▶ [Exercise brief]
Examine the listing below and state how many of its lines contain the word "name". Write only the number.

▶ [Dataset excerpt]
= Beginning of Section =

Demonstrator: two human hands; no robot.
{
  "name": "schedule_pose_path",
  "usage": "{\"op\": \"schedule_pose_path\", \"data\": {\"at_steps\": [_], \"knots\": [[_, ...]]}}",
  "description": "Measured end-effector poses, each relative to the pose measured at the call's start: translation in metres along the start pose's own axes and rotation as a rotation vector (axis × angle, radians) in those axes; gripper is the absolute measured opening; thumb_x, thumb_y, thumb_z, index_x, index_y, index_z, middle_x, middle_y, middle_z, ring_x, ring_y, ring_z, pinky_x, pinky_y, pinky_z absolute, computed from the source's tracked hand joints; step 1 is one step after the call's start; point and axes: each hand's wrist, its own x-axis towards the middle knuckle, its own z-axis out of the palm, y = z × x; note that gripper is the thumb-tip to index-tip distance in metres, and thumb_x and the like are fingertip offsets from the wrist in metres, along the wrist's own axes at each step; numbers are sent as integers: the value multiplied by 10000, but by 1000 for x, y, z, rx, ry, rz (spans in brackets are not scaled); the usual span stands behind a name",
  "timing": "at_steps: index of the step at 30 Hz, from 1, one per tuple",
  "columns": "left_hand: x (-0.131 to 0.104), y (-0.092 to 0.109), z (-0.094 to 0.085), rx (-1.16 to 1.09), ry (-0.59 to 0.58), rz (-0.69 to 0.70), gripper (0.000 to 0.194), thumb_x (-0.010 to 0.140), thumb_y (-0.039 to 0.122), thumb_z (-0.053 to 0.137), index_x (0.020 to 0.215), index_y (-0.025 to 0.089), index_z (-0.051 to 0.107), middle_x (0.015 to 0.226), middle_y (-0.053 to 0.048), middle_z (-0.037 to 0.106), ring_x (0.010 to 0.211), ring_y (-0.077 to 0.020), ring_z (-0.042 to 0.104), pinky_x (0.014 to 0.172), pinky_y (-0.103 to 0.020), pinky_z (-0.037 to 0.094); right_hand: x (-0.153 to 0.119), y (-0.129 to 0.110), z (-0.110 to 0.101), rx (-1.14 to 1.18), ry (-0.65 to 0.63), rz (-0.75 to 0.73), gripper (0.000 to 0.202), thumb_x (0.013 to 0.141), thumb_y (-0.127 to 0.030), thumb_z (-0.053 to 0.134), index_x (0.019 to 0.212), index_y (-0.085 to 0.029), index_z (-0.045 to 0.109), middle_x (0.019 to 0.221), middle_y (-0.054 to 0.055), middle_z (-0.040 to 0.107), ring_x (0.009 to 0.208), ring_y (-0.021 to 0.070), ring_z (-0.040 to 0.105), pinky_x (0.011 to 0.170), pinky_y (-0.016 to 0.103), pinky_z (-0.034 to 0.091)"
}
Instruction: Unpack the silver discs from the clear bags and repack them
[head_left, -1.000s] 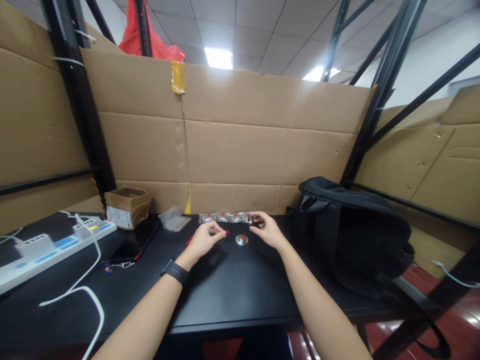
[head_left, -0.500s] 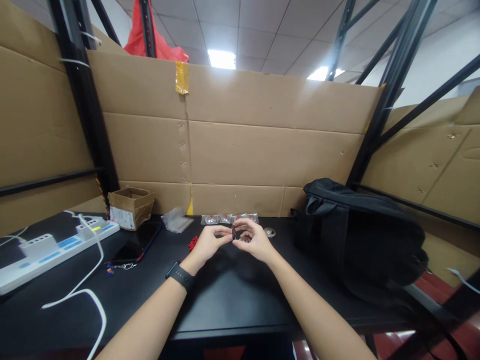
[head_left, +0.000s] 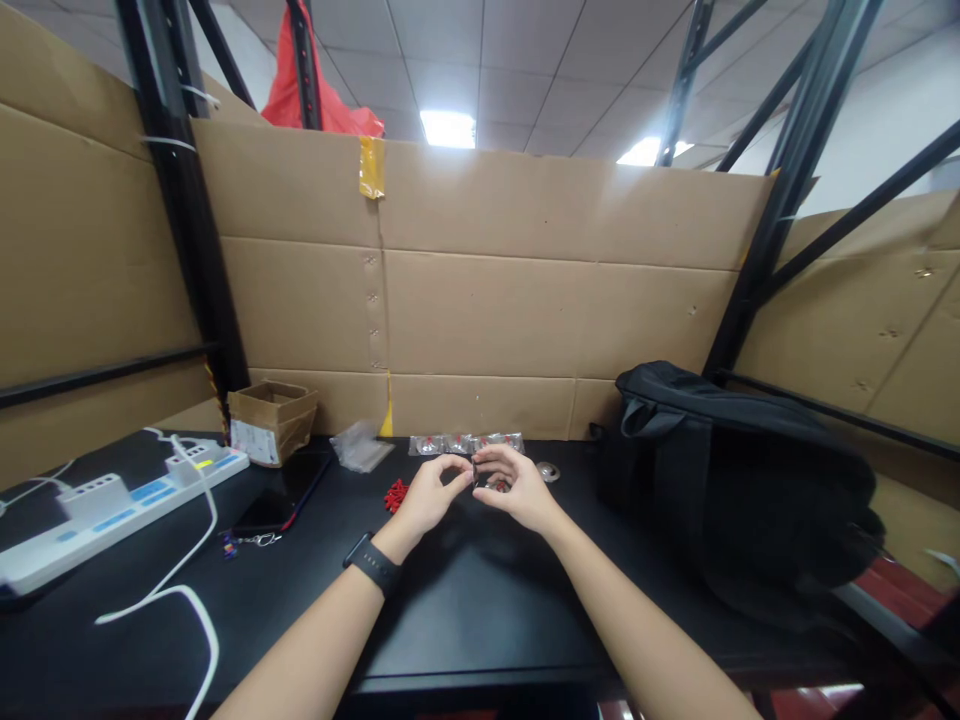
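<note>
My left hand (head_left: 433,497) and my right hand (head_left: 523,492) meet above the black table, both pinching a small thin shiny disc (head_left: 474,473) that is turned edge-on. Fingers cover most of it. Left of my left hand lies a cluster of small red pieces (head_left: 395,495). Behind my hands, clear plastic packets (head_left: 429,445) with shiny round items and red bits form a row. A round metallic disc with a centre hole (head_left: 549,471) rests to the right. Something small and shiny with red shows under my right fingers, partly hidden.
At the left are a white power strip (head_left: 120,520) with cables, a dark phone (head_left: 281,493) with a keychain, and a small cardboard box (head_left: 272,422). Clear plastic bags (head_left: 361,447) lie beside it. A black backpack (head_left: 739,490) fills the right side. Cardboard walls (head_left: 487,310) enclose the table.
The view has shifted slightly, so everything appears a little lower and to the right. The disc now shows thinner, more edge-on, and both hands still hold it.
</note>
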Motion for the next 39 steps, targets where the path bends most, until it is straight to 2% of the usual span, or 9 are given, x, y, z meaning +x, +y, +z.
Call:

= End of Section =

▶ [Response to this exercise]
2